Puttering to get the last of my electronics charged and set up, packing my backpack. Solomon made me heart pancakes with the last of my favorite pancake mix. We all went for a walk. It all felt okay until after lunch, when I was sitting on the couch with Wren on my lap. She's going to be so big when I come back! I hug her beautiful hairy floppy body close to me and cry for the first time today. Zephyr doesn't like crying and looks like he wants to hide but I hug him anyway.
We pick up some food at Whole Foods for the ride and then head downtown to the train station. We take pictures in the old brick station house, heavily intoxicated or drugged-out people loitering outside, and then walk across the street to the bus.

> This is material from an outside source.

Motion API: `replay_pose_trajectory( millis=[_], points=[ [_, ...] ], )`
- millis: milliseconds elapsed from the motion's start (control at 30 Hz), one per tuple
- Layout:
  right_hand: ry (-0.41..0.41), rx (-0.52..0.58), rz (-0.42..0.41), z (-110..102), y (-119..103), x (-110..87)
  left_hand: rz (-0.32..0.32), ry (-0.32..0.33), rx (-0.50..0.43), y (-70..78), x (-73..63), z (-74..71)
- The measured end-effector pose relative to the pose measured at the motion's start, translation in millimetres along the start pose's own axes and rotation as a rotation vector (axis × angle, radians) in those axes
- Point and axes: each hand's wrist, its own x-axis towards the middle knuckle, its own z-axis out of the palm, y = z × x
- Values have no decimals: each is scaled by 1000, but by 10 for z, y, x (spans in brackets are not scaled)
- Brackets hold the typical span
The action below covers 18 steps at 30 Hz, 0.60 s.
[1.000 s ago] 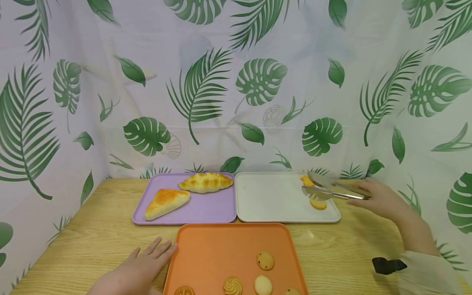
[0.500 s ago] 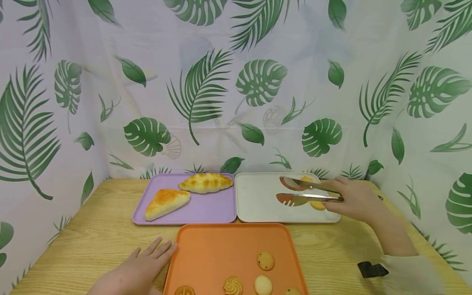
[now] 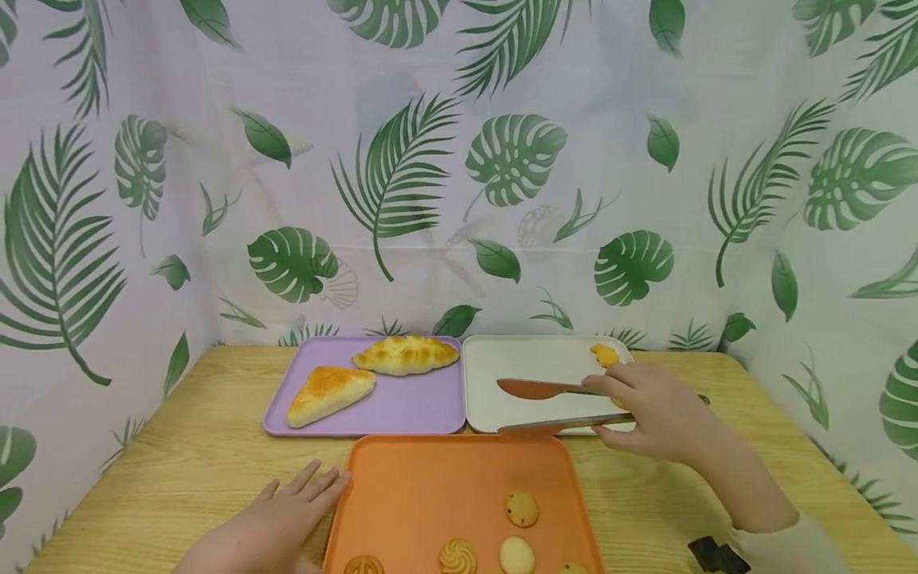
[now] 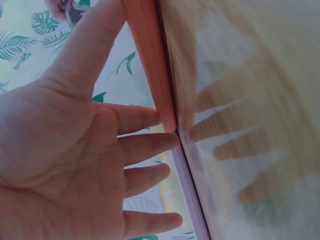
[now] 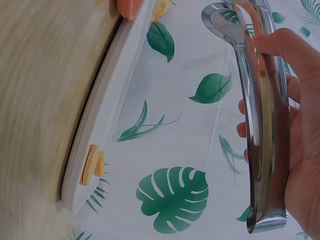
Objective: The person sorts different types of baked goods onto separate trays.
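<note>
Metal tongs (image 3: 534,389) are held in my right hand (image 3: 656,410) over the front of the white tray (image 3: 502,355). Their two ends stand apart with nothing between them and reflect orange. In the right wrist view, thumb and fingers grip the tongs (image 5: 254,150) along their arms. A yellow biscuit (image 3: 605,354) lies at the white tray's back right; another beside it is mostly hidden by my right hand. My left hand (image 3: 268,522) is spread with straight fingers, its fingertips at the left rim of the orange tray (image 3: 430,470).
On the orange tray are a speckled cookie (image 3: 521,509), a swirl cookie (image 3: 457,556), a plain round one (image 3: 517,555) and others cut off by the frame. A purple tray (image 3: 423,406) bears a triangular bread (image 3: 330,395) and a braided bread (image 3: 406,355). A leaf-patterned cloth (image 3: 445,183) stands behind.
My right hand has brought the tongs left and nearer to me, from over the biscuits to the white tray's front edge. The left hand keeps its place at the orange tray.
</note>
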Motion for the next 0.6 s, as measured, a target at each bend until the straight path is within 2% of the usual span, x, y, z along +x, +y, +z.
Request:
replay_pose_trajectory(
  millis=[133,333,600],
  points=[
    [-38,13,-2,-54,-105,-76,3,-7,-9,5,4,4],
    [-114,26,49,-124,-221,-239,-25,-43,-43,-9,29,-10],
    [-216,172,94,-127,-305,-346,-17,-36,-48,-12,20,5]
  ],
)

I hug everyone twice, managing not to fall apart completely. They stow my pack and I take a seat near the front and I wait. I watch my family through the window. What is happening? I'm not sure they can see me, but they wave. I get out once to say goodbye to my mom again, and then the driver comes back. The door closes with a hiss and the bus lurches to a start. I sit in my seat, in a bus that smells strongly like a port-a-potty, my throat burning and tight.
This moment honestly doesn't feel as horrible as I thought it would. The road to Sacramento is familiar, the tightness in my throat slowly eases, and I'm ear-worming "Love Will Tear Us Apart Again," singing it under my breath the entire way. Luckily the bus is creaky and the wind against it is loud, and the bus is mostly empty.
We get to the Sacramento station. I get in the bus behind a woman who promptly leans the seat back and starts playing an incomprehensible candy-swiping game on her phone. "Sodalicious!" and "Tasty!" pop up on the screen. The bus gets to Stockton just as my train is rushing towards the platform. I have just enough time to grab my pack and run up to one of the Amtrak employees to ask if it's my train. She says it is, so I get on and in another minute we're off.
The next transfer is at midnight. Rouge and turquoise streak the muddy dark horizon. I'll be going through LA in the dark, and getting an Uber to Scout and Frodo's early in the morning. I probably won't be able to sleep at all. Stale, cold air being blown from the air conditioners, weak light, the guy next to me watching bad monster movies on his laptop. Good thing I brought some coffee.